■ TASK DESCRIPTION ■
Below this line is the material. Write out only its lines from the one containing "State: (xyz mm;" through the one containing "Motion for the", both kept, exactly.

■ DATA SHOWN ■
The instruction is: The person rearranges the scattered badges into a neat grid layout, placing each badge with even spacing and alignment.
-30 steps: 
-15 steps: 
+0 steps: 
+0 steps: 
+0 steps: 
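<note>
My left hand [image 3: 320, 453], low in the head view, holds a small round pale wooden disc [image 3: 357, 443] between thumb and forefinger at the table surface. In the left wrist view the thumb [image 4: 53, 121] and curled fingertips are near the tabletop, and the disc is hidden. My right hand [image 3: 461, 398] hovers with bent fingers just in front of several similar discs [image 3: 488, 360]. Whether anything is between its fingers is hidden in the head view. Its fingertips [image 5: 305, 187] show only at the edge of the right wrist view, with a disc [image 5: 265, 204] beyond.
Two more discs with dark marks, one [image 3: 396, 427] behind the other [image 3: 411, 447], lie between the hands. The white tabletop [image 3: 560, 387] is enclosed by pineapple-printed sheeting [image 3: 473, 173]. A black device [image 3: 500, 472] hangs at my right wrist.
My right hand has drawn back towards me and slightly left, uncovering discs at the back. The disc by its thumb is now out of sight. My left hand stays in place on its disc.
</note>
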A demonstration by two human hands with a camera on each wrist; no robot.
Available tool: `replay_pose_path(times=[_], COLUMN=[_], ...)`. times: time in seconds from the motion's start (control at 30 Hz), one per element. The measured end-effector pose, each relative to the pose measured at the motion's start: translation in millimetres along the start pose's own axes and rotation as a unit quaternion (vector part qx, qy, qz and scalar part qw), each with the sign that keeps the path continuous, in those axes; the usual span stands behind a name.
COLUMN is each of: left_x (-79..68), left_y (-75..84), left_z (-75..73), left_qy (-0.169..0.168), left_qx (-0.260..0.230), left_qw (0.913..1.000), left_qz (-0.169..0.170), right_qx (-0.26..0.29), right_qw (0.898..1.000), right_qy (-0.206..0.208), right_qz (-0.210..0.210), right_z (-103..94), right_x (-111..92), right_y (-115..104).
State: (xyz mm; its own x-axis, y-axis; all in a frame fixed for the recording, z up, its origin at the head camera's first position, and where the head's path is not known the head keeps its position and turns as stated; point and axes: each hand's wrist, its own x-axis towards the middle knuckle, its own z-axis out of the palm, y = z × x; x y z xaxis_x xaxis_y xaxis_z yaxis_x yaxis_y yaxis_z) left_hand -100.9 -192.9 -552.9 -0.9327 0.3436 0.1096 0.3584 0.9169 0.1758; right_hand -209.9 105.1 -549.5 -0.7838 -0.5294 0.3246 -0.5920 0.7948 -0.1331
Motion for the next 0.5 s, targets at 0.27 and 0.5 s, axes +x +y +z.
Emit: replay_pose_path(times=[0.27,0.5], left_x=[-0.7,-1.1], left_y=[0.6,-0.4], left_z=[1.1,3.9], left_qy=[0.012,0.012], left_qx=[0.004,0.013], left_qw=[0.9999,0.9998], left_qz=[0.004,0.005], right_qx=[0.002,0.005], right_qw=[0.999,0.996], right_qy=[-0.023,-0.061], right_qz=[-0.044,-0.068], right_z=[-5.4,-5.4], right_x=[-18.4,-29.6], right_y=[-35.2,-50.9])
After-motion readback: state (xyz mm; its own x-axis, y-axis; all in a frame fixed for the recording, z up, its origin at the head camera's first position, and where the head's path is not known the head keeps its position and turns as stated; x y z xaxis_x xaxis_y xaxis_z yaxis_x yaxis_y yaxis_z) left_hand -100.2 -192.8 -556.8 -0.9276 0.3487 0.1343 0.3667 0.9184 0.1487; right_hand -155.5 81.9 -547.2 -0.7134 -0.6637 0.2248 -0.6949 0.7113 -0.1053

■ SOLUTION TO THE EXERCISE ■
State: (xyz mm; its own x-axis, y-axis; all in a frame fixed for the recording, z up, its origin at the head camera's first position, and where the head's path is not known the head keeps its position and turns as stated; point and axes: each hand's wrist, its own x-axis towards the middle knuckle, its own z-axis out of the palm, y = z × x; x y z xaxis_x xaxis_y xaxis_z yaxis_x yaxis_y yaxis_z) left_hand -100.9 -192.9 -552.9 -0.9327 0.3436 0.1096 0.3584 0.9169 0.1758; right_hand -209.9 105.1 -549.5 -0.7838 -0.5294 0.3246 -0.5920 0.7948 -0.1331
Motion for the next 0.5 s, targets at 0.27 and 0.5 s, axes +x +y +z.

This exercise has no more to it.